Greece looked oddly normal in spite of the supposed devastation being wrought by evil foreign financiers. In other words, the food was still lukewarm and the wine slightly off. So, in search of a better meal, we sailed through the Corfu channel, full of sunken British destroyers, across to Albania, which has recently become a little easier to penetrate than it used to be.
We had called up an agent named Ben who offered to find us a place to tie up in a friendly seaside resort called Sarande. When we pulled in, there were two guys waving madly at us, trying to coax us towards them. One was Ben and the other a freelance operator (Bill, probably) tipped off by the port authority, which we had called to announce our arrival. Eventually, we discovered which twin was the Ben and tied up alongside.
Albania was a revelation. We had seen the crazy Enver Hoxha pillboxes on the coast before, but I had no idea that there were 700,000 of them across the country. Little round-topped concrete thingies, each snuggle designed for one soldier, all over the fields and the hills. The whole country looks like a Teletubbies set.

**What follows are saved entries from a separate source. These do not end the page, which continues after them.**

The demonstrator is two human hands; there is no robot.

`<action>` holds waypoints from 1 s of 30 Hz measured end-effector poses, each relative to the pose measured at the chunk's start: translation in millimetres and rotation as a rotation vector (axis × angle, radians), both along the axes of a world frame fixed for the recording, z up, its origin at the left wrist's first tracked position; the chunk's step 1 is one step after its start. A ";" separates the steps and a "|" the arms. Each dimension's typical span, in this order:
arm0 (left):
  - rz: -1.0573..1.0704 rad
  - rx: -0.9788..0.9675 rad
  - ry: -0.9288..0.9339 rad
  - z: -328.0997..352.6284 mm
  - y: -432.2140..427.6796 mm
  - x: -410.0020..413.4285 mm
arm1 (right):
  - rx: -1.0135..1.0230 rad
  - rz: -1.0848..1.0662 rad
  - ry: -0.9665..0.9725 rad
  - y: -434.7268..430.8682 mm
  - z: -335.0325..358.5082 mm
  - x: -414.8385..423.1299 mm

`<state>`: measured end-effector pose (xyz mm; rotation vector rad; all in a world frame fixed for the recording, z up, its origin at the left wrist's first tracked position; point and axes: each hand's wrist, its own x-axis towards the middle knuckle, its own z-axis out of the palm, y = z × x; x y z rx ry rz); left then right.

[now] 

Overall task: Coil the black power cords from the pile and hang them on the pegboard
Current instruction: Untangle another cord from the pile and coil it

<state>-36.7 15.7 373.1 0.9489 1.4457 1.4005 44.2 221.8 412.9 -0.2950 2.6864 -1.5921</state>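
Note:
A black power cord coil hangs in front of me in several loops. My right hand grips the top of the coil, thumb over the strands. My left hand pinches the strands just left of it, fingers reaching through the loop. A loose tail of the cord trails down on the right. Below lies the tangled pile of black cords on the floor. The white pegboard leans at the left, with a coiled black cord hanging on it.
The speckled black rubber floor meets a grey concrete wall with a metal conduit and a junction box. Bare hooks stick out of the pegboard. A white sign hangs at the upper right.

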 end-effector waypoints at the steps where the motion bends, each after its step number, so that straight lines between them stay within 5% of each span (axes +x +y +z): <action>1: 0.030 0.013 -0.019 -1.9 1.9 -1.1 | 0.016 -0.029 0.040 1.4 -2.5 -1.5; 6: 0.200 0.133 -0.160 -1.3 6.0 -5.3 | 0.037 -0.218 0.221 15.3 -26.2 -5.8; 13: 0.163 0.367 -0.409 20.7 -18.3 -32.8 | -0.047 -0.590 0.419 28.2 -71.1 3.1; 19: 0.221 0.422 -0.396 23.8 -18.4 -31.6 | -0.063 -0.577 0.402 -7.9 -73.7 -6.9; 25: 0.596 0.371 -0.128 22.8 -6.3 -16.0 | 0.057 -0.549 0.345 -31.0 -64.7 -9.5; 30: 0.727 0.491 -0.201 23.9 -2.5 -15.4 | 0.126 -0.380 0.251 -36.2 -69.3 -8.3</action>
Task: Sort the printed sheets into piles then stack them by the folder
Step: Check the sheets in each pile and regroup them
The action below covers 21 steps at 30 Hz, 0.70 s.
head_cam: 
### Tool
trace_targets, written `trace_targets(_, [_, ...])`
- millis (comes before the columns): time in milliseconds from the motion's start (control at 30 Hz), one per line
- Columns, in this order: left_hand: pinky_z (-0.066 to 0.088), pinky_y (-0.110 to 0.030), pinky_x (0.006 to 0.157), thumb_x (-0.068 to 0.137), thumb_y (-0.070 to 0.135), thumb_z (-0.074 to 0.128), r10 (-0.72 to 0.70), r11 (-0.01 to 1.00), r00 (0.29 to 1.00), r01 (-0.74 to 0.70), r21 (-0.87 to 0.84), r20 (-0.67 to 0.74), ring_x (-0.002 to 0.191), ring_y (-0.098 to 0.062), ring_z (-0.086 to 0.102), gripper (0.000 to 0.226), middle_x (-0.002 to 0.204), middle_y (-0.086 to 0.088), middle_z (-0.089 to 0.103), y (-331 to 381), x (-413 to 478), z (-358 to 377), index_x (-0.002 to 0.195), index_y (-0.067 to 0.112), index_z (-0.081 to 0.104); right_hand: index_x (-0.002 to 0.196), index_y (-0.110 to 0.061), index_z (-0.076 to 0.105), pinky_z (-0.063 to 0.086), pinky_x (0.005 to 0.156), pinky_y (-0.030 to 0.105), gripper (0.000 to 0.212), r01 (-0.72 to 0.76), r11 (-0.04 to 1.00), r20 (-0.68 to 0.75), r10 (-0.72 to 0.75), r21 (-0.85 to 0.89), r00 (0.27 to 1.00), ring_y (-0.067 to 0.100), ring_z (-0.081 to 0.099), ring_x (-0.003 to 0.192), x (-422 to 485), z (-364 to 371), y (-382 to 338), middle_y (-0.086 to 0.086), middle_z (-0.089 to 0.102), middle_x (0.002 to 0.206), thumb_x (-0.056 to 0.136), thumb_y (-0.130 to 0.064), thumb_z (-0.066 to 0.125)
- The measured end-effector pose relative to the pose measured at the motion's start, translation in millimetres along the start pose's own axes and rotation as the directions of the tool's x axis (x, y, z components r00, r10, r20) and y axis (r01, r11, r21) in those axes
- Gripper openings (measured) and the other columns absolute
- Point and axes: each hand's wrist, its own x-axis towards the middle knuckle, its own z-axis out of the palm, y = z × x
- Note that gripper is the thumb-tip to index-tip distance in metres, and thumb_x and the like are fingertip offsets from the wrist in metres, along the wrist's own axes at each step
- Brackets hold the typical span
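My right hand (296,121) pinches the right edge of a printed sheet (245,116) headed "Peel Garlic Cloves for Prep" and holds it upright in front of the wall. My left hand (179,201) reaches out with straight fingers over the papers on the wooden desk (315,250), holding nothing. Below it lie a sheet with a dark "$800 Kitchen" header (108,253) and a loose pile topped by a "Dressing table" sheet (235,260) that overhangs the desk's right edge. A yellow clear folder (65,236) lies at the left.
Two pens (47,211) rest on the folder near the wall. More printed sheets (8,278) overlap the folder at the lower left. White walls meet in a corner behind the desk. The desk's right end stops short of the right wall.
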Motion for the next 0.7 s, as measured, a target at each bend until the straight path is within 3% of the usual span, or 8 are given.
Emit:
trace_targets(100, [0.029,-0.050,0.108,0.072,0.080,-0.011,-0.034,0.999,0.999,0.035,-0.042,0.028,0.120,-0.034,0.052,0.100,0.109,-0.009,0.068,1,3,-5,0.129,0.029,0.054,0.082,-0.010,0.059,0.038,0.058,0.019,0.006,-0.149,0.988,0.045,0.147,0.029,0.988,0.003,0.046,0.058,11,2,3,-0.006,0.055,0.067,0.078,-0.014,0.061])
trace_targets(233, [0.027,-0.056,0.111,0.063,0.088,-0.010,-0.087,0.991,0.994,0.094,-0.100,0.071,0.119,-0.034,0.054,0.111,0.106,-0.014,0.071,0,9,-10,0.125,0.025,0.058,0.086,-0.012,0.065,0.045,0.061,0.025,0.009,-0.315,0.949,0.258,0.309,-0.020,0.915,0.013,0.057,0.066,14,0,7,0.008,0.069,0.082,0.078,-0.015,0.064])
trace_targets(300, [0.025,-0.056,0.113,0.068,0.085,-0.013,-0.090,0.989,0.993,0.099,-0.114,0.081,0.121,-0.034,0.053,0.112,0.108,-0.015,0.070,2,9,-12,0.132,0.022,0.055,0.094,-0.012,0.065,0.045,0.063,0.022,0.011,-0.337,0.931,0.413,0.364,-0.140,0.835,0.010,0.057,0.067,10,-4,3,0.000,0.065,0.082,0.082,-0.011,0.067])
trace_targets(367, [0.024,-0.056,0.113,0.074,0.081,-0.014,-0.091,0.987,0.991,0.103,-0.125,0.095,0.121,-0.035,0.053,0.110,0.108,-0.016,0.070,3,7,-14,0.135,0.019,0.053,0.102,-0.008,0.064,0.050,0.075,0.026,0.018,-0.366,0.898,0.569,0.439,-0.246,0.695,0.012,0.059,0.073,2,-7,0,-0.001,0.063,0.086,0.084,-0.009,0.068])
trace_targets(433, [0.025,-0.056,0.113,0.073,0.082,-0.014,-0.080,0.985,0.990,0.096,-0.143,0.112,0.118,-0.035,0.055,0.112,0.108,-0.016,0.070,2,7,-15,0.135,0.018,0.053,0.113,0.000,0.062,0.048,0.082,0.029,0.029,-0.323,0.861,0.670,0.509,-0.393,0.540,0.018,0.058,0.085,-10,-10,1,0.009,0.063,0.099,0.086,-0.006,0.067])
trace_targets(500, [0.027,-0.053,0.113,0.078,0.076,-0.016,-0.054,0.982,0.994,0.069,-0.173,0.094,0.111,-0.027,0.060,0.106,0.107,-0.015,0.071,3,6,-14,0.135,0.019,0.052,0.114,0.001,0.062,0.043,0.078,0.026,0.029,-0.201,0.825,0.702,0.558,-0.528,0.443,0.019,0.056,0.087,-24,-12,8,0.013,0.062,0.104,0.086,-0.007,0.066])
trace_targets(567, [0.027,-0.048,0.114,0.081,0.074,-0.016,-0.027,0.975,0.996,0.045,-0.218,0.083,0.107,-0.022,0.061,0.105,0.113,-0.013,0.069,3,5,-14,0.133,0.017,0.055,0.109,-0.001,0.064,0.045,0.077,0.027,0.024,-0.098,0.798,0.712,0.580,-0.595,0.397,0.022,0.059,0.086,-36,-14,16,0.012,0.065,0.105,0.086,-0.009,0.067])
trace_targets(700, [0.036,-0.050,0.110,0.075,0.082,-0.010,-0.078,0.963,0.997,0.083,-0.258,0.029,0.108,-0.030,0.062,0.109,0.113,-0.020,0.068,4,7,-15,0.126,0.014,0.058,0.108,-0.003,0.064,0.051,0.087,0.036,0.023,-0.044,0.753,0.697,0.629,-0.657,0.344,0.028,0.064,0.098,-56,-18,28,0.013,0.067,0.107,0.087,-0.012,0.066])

We drove over to a hill town called Gjirokaster, which happens to be Enver Hoxha's birthplace, with a castle proudly displaying captured Italian guns from the 1930s, including a cute tiny little Fiat tank which would be the ideal transport in Notting Hill. (The Italians contrived to be booted out of Albania - quite an achievement.) There is also a remarkable Roman town called Butrint, being slowly excavated with the help of Jacob Rothschild and John Sainsbury. Happening into Butrint is like finding Pompeii without having heard of it before. A complete amphitheatre, a forum, the whole IX yards.
If you could use a credit card, Albania would be the perfect holiday destination. But you can get by with handfuls of lek, which generally emerge from holes in the wall without much difficulty. The restaurants are acceptable and the people are friendly, too. It seems that all their pimps and villains are over here.
From Albania I moved to the US of A, not a great cultural distance, as it is another land full of people without passports or any but the haziest knowledge of the outside world.
But you can learn interesting and useful things on holiday in the US. On Interstate 90 across Massachusetts on the way to Boston, you find many signs reading 'Caution, solar glare in the morning', which is a helpful reminder that the sun does indeed rise in the east still, in spite of the best efforts of the Tea Party movement.
In New York, the talk was all of the projected mosque at Ground Zero. Except that it isn't really a mosque and it isn't at Ground Zero. There is a lap-dancing club slightly closer to the site, I was told. But that did not prevent the issue polarising opinion across the country.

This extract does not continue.